**To do:**
Please set down the listing exactly, from the first line to the last.
** Opening Data section block **
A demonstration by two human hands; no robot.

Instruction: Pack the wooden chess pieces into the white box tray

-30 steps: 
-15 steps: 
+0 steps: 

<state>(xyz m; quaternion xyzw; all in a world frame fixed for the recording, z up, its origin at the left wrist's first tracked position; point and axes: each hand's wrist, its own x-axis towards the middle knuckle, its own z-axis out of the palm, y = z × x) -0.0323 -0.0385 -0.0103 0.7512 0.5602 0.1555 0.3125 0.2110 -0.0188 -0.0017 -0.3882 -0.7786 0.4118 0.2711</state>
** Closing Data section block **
**Reply:**
A demonstration by two human hands; no robot.

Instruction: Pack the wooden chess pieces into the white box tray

-30 steps: 
-15 steps: 
+0 steps: 

<state>(xyz m; quaternion xyzw; all in a world frame fixed for the recording, z up, its origin at the left wrist's first tracked position; point and axes: each hand's wrist, its own x-axis towards the middle knuckle, its own z-axis out of the palm, y = z × x) -0.0323 -0.0385 -0.0103 0.7512 0.5602 0.1555 0.3125 0.2110 -0.0188 -0.0017 -0.3882 -0.7786 0.4118 0.2711</state>

The exercise is done, and nothing more is needed.